BEA: She even tried to control how I had emotions, often getting upset if I didn't express myself in a certain way or a certain time frame. I can so look back and see how much I tried to build my entire existence around her and what she thought or felt. I am still trying to unravel why I let it go that far. I am a strong person and everyone has said to me that they could never understand how I let her control so much of me and my life. She is a powerful person and everyone describes her that way. I was allured by that power. I am sure it was a projection of wanting to see that in myself.
CATHARINE: He plays it like he doesn't have any control. Throughout our relationship he would "joke" that the only reason he got married was so that he didn't have to make decisions anymore. He would actively refuse to make decisions about things that affected us both, such as our finances, picking out new apartments, grocery lists, etc. By refusing to make any sort of decision, he was controlling who in the house had the responsibility for making all decisions. He'd also refer to me as the "house manager "or "social secretary."

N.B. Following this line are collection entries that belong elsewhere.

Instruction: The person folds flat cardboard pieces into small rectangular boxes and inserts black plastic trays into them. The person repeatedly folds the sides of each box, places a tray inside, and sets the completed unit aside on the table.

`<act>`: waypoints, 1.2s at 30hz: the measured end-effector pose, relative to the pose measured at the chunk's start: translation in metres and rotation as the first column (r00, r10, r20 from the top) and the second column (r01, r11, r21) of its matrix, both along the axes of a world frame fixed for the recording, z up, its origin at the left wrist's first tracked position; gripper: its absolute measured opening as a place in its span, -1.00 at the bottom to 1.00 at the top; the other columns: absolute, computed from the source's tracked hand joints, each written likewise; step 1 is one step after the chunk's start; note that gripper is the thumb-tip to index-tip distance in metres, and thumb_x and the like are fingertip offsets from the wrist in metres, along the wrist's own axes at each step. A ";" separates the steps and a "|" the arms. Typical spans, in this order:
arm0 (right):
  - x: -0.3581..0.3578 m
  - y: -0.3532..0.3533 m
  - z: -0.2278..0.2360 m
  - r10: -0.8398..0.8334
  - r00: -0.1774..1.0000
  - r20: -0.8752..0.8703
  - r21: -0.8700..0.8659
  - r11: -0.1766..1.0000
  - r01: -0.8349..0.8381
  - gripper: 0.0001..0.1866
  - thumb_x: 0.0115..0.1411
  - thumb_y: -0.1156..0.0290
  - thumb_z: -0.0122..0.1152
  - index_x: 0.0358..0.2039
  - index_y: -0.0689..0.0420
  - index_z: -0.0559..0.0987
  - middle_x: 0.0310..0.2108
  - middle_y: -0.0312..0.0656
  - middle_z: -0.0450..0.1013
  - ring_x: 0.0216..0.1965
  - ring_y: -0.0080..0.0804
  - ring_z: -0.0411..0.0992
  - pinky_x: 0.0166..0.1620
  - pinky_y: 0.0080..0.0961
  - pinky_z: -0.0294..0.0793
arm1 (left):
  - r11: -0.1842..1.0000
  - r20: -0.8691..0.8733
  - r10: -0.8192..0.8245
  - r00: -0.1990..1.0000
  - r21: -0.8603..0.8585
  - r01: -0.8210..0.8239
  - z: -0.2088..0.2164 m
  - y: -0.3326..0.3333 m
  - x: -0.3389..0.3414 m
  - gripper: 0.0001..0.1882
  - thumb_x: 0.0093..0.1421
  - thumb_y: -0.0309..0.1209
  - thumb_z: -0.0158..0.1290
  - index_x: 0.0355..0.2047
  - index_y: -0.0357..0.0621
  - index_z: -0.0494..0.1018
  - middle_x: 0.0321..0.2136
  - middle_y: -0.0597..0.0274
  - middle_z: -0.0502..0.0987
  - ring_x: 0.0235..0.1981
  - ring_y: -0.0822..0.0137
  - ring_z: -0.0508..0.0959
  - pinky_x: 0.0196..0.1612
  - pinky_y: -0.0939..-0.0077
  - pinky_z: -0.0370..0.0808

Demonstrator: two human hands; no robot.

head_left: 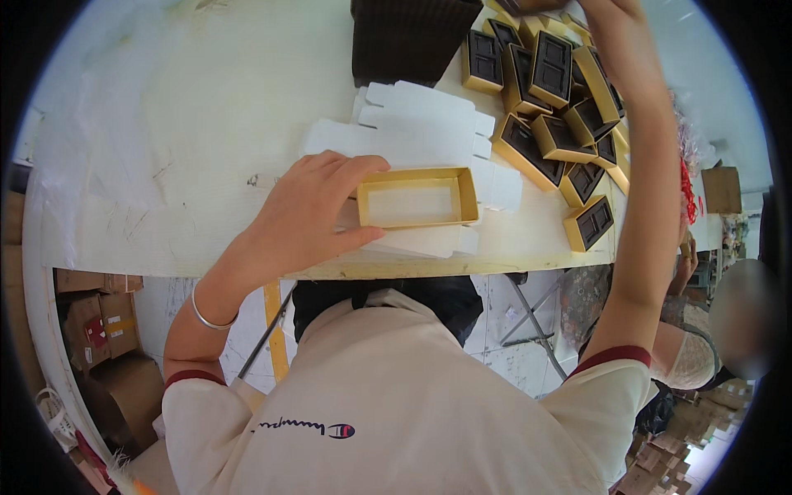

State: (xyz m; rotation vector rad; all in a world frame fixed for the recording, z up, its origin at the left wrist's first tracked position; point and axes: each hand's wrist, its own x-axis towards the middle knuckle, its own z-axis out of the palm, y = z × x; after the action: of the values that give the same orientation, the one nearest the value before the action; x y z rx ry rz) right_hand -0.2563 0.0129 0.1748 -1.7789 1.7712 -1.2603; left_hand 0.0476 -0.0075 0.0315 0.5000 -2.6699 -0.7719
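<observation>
A small gold rectangular box (474, 198), open at the top with a pale inside, rests on flat white cardboard blanks (421, 111) near the table's front edge. My left hand (318, 206) grips its left end, thumb on the near side and fingers on the far side. My right arm stretches far forward on the right; my right hand (606, 10) is at the top edge of the view, its fingers mostly out of sight. Beneath and beside it lies a heap of gold boxes (528, 153) with dark brown compartment inserts. A dark brown thing shows by that hand, too cut off to name.
A dark brown woven-looking bin (412, 41) stands behind the blanks. Clear plastic film (99, 140) lies at the table's left. Cardboard cartons (103, 330) are below the table on the left. Another person (689, 338) sits at the right.
</observation>
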 end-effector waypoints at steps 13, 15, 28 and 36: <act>0.029 0.081 -0.109 -0.236 0.960 0.149 0.863 0.505 -0.010 -0.53 0.25 0.04 0.11 -0.10 0.23 0.51 -0.26 -0.27 0.44 -0.21 -0.57 0.38 -0.20 -0.66 0.38 | 0.994 0.062 -0.015 0.998 0.113 0.008 -0.001 0.003 -0.008 -0.28 -0.02 -0.38 0.28 0.16 -0.06 0.26 0.03 0.09 0.41 0.02 0.06 0.41 0.05 0.26 0.39; 0.037 0.073 -0.099 -0.172 0.978 0.120 0.903 0.429 -0.036 -0.50 0.27 -0.01 0.07 -0.12 0.23 0.50 -0.26 -0.25 0.43 -0.19 -0.57 0.38 -0.27 -0.67 0.40 | 0.995 0.080 -0.028 0.996 0.100 0.020 0.000 0.001 -0.011 -0.28 -0.01 -0.39 0.27 0.17 -0.04 0.24 0.04 0.08 0.41 0.03 0.05 0.40 0.07 0.24 0.39; 0.037 0.118 -0.120 0.422 0.828 -0.369 0.092 0.903 -0.420 -0.56 -0.06 0.18 0.38 -0.22 0.19 0.57 -0.34 -0.14 0.34 -0.36 -0.19 0.37 -0.30 -0.39 0.39 | 0.969 0.071 -0.122 0.990 0.226 0.103 0.005 -0.009 -0.026 -0.29 -0.09 -0.47 0.29 0.13 -0.15 0.32 0.12 0.08 0.35 0.11 0.09 0.37 0.16 0.32 0.34; 0.034 0.102 -0.120 0.503 0.695 -0.514 0.075 0.833 -0.548 -0.59 -0.14 0.37 0.36 -0.21 0.21 0.59 -0.40 -0.17 0.40 -0.39 -0.27 0.39 -0.35 -0.40 0.38 | 0.991 0.153 -0.133 0.979 0.024 0.131 0.008 -0.008 -0.024 -0.16 -0.19 -0.45 0.33 0.18 -0.14 0.28 0.14 0.14 0.32 0.05 0.05 0.37 0.09 0.30 0.37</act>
State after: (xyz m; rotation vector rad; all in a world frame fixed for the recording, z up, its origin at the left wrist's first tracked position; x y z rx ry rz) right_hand -0.2219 0.1148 0.0547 -2.6126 1.2476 -0.6537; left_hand 0.0231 -0.0158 0.0391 0.4041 -2.8669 -0.8205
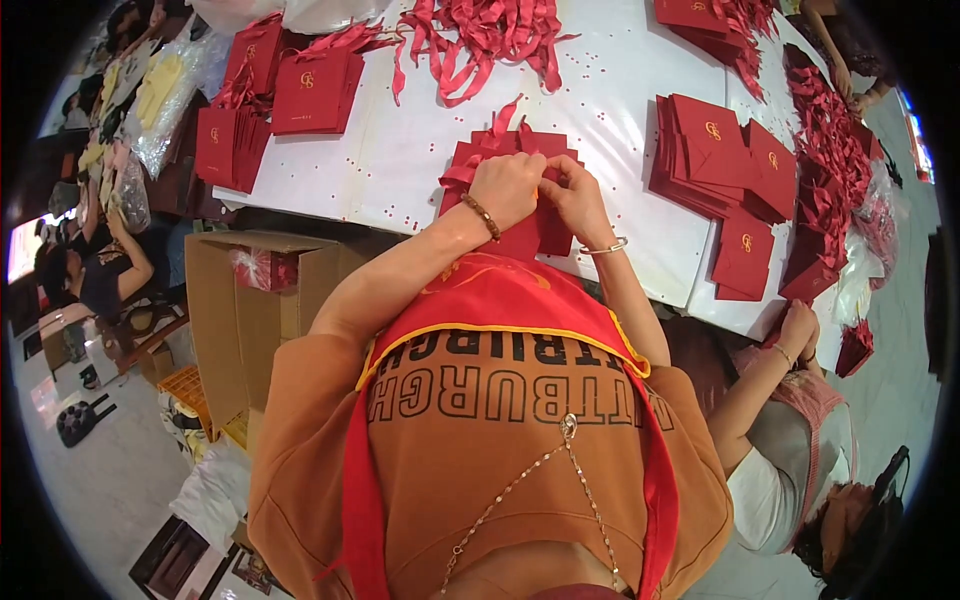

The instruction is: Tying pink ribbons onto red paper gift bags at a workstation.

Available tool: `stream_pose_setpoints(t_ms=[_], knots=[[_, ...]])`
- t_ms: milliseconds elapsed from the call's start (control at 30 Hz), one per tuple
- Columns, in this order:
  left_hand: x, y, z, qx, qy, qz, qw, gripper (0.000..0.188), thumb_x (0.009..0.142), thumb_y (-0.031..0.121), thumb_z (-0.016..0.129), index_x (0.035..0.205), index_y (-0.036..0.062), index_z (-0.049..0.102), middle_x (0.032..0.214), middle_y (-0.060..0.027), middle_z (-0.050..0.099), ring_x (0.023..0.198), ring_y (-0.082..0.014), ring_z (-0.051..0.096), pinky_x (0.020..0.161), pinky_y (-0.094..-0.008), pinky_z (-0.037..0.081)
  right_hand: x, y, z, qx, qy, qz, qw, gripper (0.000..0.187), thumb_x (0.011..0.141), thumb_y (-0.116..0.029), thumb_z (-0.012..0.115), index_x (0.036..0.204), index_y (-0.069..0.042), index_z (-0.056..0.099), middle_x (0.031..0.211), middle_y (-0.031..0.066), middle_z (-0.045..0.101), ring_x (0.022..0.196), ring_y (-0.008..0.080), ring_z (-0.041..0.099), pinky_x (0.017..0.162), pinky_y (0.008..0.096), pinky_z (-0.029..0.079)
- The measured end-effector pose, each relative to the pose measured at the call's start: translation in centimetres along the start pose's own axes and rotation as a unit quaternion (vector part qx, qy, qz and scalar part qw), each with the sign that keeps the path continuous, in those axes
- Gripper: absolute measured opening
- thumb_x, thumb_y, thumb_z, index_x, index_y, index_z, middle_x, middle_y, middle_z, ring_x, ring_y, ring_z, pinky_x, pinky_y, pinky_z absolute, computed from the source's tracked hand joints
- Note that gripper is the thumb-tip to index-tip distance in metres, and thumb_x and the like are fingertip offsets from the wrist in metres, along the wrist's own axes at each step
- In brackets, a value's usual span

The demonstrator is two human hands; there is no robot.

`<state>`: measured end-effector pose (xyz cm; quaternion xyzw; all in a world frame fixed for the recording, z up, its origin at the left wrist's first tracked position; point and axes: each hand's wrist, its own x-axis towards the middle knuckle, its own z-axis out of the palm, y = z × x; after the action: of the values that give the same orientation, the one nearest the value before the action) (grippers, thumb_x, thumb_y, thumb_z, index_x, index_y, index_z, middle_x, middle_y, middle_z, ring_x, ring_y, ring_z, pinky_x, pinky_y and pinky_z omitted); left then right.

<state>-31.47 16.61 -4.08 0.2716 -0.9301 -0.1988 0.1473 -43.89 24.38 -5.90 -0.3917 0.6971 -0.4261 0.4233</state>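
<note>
Small red paper gift bags (pixel 520 240) lie in a loose pile in front of me at the table's near edge. My left hand (pixel 507 190) is closed, its fingers curled at the upper part of the top bag. Beside it, my right hand (pixel 580 203) pinches the same bag near its upper edge, and the fingertips of both hands meet. A red ribbon (pixel 458 178) loops out on the left of my left hand; another ribbon end sticks up behind the bags. The exact bit between my fingertips is hidden.
More bags stand in stacks at the left (pixel 318 92) and right (pixel 708 145). Loose red ribbons (pixel 490 40) heap at the back of the white table (pixel 390 190), among scattered red dots. An open cardboard box (pixel 215 310) stands at my left. A co-worker's hands (pixel 797 328) work at the right.
</note>
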Motion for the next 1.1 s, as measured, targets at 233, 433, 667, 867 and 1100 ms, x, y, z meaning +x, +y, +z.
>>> stream_pose_setpoints(t_ms=[233, 433, 667, 867, 1100], knots=[[0.2, -2.1, -1.7, -0.104, -0.043, -0.113, 0.987, 0.013, 0.074, 0.017, 0.063, 0.08, 0.008, 0.056, 0.073, -0.009, 0.063, 0.067, -0.0242, 0.061, 0.057, -0.0374, 0.045, -0.6, -1.2, -0.1, -0.081, -0.009, -0.078, 0.994, 0.022, 0.077, -0.009, 0.062, 0.096, -0.001, 0.058, 0.082, 0.0119, 0.06, 0.071, 0.0218, 0.057, 0.065, 0.0302, 0.045], [3.5, -6.3, -3.6, -0.313, -0.305, -0.09, 0.895, 0.02, 0.077, 0.024, 0.062, 0.079, 0.0044, 0.064, 0.07, -0.0009, 0.057, 0.061, -0.0114, 0.05, 0.053, -0.0271, 0.037, -0.5, -1.4, 0.7, -0.106, 0.006, -0.181, 0.978, 0.021, 0.076, -0.005, 0.06, 0.097, -0.002, 0.058, 0.087, 0.0136, 0.057, 0.077, 0.03, 0.056, 0.068, 0.0345, 0.045], [6.6, -6.2, -5.2, -0.266, -0.459, -0.116, 0.84, 0.021, 0.071, 0.02, 0.059, 0.077, 0.0011, 0.066, 0.059, 0.0032, 0.052, 0.054, -0.0076, 0.042, 0.051, -0.0249, 0.035, -0.5, -2.0, 0.8, -0.112, 0.002, -0.208, 0.972, 0.021, 0.076, -0.004, 0.06, 0.097, -0.002, 0.058, 0.084, 0.0134, 0.056, 0.077, 0.0312, 0.056, 0.066, 0.0363, 0.044], [5.6, -6.7, -2.3, -0.228, -0.345, -0.065, 0.908, 0.02, 0.069, 0.019, 0.058, 0.074, 0.0013, 0.065, 0.063, -0.0048, 0.06, 0.063, -0.0121, 0.052, 0.061, -0.0273, 0.041, -0.6, -1.9, 1.1, -0.114, 0.016, -0.207, 0.972, 0.018, 0.076, -0.006, 0.061, 0.094, -0.003, 0.058, 0.084, 0.0141, 0.056, 0.079, 0.0321, 0.056, 0.068, 0.0364, 0.045], [5.7, -8.4, -4.0, -0.402, -0.205, -0.258, 0.855, 0.027, 0.079, 0.029, 0.056, 0.08, 0.003, 0.064, 0.06, -0.001, 0.053, 0.054, -0.0078, 0.049, 0.051, -0.0214, 0.039, -0.8, -1.7, 1.4, -0.087, 0.012, -0.184, 0.979, 0.018, 0.076, -0.007, 0.061, 0.093, -0.002, 0.058, 0.086, 0.0131, 0.057, 0.078, 0.0293, 0.057, 0.068, 0.0336, 0.045]])
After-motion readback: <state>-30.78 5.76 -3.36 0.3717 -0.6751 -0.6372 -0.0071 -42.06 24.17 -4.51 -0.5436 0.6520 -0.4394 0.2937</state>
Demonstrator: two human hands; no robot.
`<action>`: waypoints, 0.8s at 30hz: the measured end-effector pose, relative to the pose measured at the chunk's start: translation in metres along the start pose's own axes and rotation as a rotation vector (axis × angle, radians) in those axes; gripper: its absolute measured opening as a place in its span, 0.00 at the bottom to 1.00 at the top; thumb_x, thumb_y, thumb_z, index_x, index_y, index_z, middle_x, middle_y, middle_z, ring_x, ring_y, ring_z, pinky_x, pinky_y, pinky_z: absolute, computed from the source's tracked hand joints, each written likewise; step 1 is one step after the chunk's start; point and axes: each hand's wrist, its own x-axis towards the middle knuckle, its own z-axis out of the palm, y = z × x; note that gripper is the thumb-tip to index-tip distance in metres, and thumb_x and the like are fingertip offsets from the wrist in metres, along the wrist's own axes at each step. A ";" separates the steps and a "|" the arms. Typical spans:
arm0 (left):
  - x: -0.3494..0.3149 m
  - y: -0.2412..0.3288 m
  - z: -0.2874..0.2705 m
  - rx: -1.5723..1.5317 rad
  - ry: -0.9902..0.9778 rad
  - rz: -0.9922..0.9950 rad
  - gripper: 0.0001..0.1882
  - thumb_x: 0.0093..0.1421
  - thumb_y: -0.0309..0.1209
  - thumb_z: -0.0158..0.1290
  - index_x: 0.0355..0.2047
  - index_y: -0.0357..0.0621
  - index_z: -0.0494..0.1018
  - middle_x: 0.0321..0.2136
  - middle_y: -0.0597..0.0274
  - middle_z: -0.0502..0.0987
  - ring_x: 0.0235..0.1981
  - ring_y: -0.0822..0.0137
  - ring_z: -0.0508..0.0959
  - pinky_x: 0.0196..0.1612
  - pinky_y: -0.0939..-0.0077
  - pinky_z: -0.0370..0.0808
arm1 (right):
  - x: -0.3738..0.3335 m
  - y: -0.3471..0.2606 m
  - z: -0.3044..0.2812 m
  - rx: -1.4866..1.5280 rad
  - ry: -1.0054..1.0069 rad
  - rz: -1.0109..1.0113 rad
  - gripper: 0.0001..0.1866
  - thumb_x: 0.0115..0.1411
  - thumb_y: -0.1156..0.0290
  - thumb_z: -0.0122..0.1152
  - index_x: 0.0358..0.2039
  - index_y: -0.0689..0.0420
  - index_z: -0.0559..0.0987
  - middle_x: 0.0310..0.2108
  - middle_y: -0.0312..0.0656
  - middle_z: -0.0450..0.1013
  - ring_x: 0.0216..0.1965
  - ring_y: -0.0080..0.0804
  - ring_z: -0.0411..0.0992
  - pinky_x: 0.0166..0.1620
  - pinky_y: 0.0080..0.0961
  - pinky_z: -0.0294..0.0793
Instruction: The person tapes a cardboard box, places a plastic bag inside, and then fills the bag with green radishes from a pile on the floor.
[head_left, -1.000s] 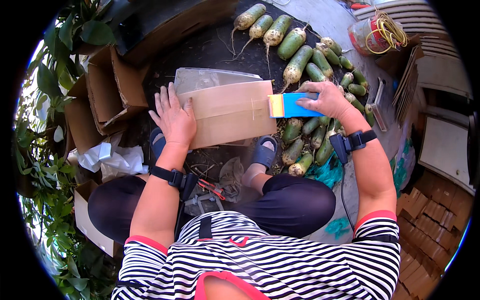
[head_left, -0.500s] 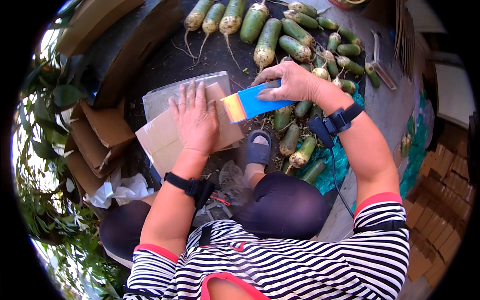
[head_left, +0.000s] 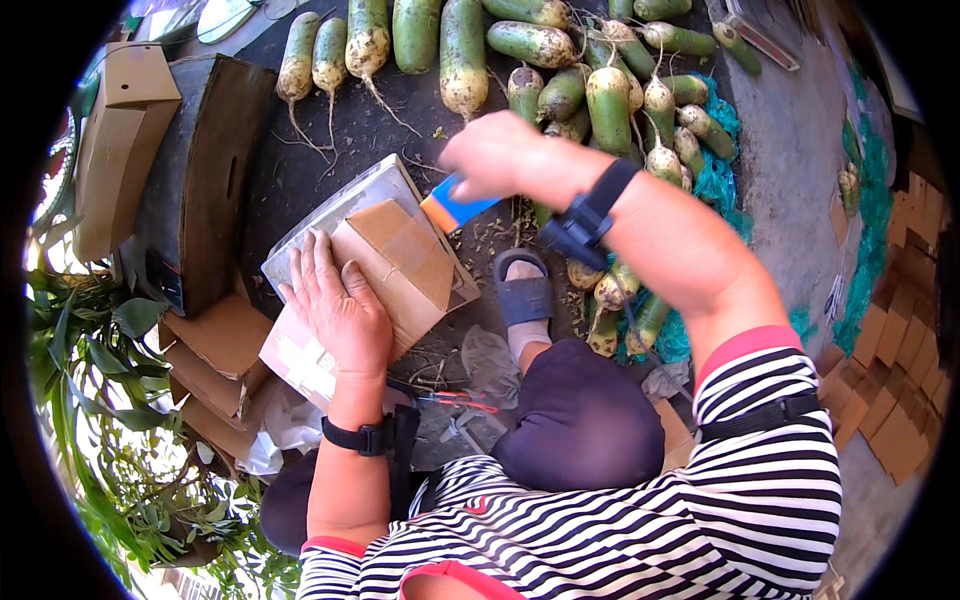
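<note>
My left hand (head_left: pixel 345 315) lies flat across a small brown cardboard box (head_left: pixel 400 255), fingers stretched out and pressing on it. A pale patch (head_left: pixel 305 368) shows on the box near my wrist. Beneath the box is a grey, flat, box-shaped block (head_left: pixel 393 178). My right hand (head_left: pixel 492 155), blurred by motion, is closed round a blue tape dispenser (head_left: pixel 465 212) with an orange end. That end is at the box's far right edge; whether it touches cannot be made out. My fingers hide much of the dispenser.
Large green radishes (head_left: pixel 463 60) with pale root ends lie in rows and a heap ahead and right, some on turquoise netting (head_left: pixel 715 180). Left stand cardboard cartons (head_left: pixel 205 180) and leafy plants (head_left: pixel 90 370). Red-handled scissors (head_left: pixel 465 402) lie near my sandalled foot (head_left: pixel 527 290).
The box has turned, so a creased face now shows beside my left hand. My right hand with the dispenser has moved left and is blurred. The whole view has shifted.
</note>
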 end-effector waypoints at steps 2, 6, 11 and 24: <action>-0.001 0.000 0.001 0.004 0.005 -0.001 0.24 0.66 0.33 0.45 0.63 0.45 0.64 0.63 0.56 0.65 0.68 0.53 0.57 0.70 0.46 0.41 | 0.006 -0.035 0.007 0.038 0.011 0.034 0.13 0.50 0.59 0.62 0.29 0.55 0.84 0.31 0.47 0.80 0.36 0.45 0.80 0.40 0.39 0.79; -0.002 0.001 0.000 0.028 0.006 -0.004 0.24 0.66 0.33 0.45 0.63 0.45 0.64 0.63 0.56 0.65 0.68 0.54 0.57 0.70 0.46 0.42 | 0.000 -0.088 0.006 -0.003 0.082 0.082 0.09 0.54 0.66 0.59 0.31 0.51 0.86 0.33 0.41 0.82 0.37 0.35 0.81 0.37 0.35 0.78; -0.002 0.001 0.001 0.009 0.030 0.013 0.24 0.66 0.34 0.45 0.62 0.45 0.64 0.64 0.55 0.64 0.68 0.52 0.57 0.69 0.46 0.44 | -0.006 -0.090 0.046 -0.113 0.045 -0.030 0.10 0.56 0.69 0.57 0.33 0.50 0.86 0.34 0.41 0.82 0.38 0.34 0.81 0.37 0.34 0.77; -0.093 -0.033 -0.049 0.053 -0.273 0.138 0.39 0.60 0.42 0.51 0.67 0.37 0.53 0.69 0.46 0.53 0.71 0.48 0.50 0.71 0.52 0.43 | -0.088 -0.084 0.081 0.247 -0.378 -0.081 0.19 0.53 0.55 0.61 0.41 0.53 0.83 0.37 0.50 0.79 0.42 0.49 0.78 0.45 0.43 0.76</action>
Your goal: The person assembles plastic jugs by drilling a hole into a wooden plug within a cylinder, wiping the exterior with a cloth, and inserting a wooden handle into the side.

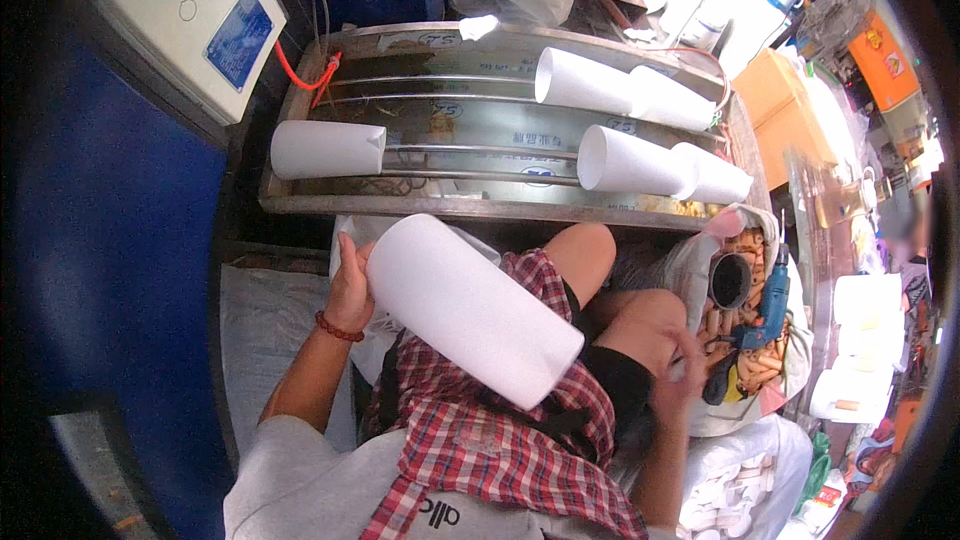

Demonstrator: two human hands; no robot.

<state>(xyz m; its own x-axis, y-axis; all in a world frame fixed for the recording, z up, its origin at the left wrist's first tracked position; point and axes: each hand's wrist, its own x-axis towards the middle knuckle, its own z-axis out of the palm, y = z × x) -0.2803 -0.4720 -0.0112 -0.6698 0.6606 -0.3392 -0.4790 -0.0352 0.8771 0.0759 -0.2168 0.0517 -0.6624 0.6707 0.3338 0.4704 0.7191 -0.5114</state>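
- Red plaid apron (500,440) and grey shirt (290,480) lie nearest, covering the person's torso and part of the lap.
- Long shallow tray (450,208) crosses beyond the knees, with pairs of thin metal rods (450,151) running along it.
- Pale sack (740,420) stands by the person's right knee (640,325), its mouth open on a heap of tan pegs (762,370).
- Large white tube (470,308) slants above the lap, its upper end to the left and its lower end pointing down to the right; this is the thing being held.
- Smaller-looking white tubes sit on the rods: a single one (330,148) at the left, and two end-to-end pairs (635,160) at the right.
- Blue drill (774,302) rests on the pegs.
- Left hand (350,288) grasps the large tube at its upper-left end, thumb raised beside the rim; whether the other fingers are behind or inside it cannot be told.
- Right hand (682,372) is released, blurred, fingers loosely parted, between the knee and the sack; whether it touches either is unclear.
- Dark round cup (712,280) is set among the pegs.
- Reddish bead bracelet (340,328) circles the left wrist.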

SONYA: I have 99.9% of power and control in my relationship. My husband will not make any decisions or take on any responsibility. I guess in a twisted way that controls me and forces me to be the responsible adult.
KITTY: My husband needs to have power. It was a constant power struggle in our house. If I brought up a need of mine, he would immediately twist it around so that I was "selfish" and "uncaring." When we fought, he would push the issue until I ended up in tears. I learned that I could get him to stop the sling of nastiness that he spewed forth if I cried. He figured this out too and pretty soon it stopped working. He wouldn't stop until he broke down whatever barriers I used to emotionally protect myself. At one point he raged at me because he could see me "checking out" and the thought of me not being emotionally engaged with him during a rage fueled his abandonment fears.
JENNIFER: After a fight he would basically demand an apology out of me. If I refused, saying that I felt I had nothing to be sorry for, he would start a whole new rage about how I am "emotionally selfish" and I "just don't get it." He would apologize for losing his cool, but he always had to qualify it with some sort of excuse. For example, he'd say, "I'm sorry you think I was yelling at you, which wasn't yelling, but I just can't deal when you don't answer my questions." Or "I'm sorry you think I'm mad at you, but I'm just mad at the situation."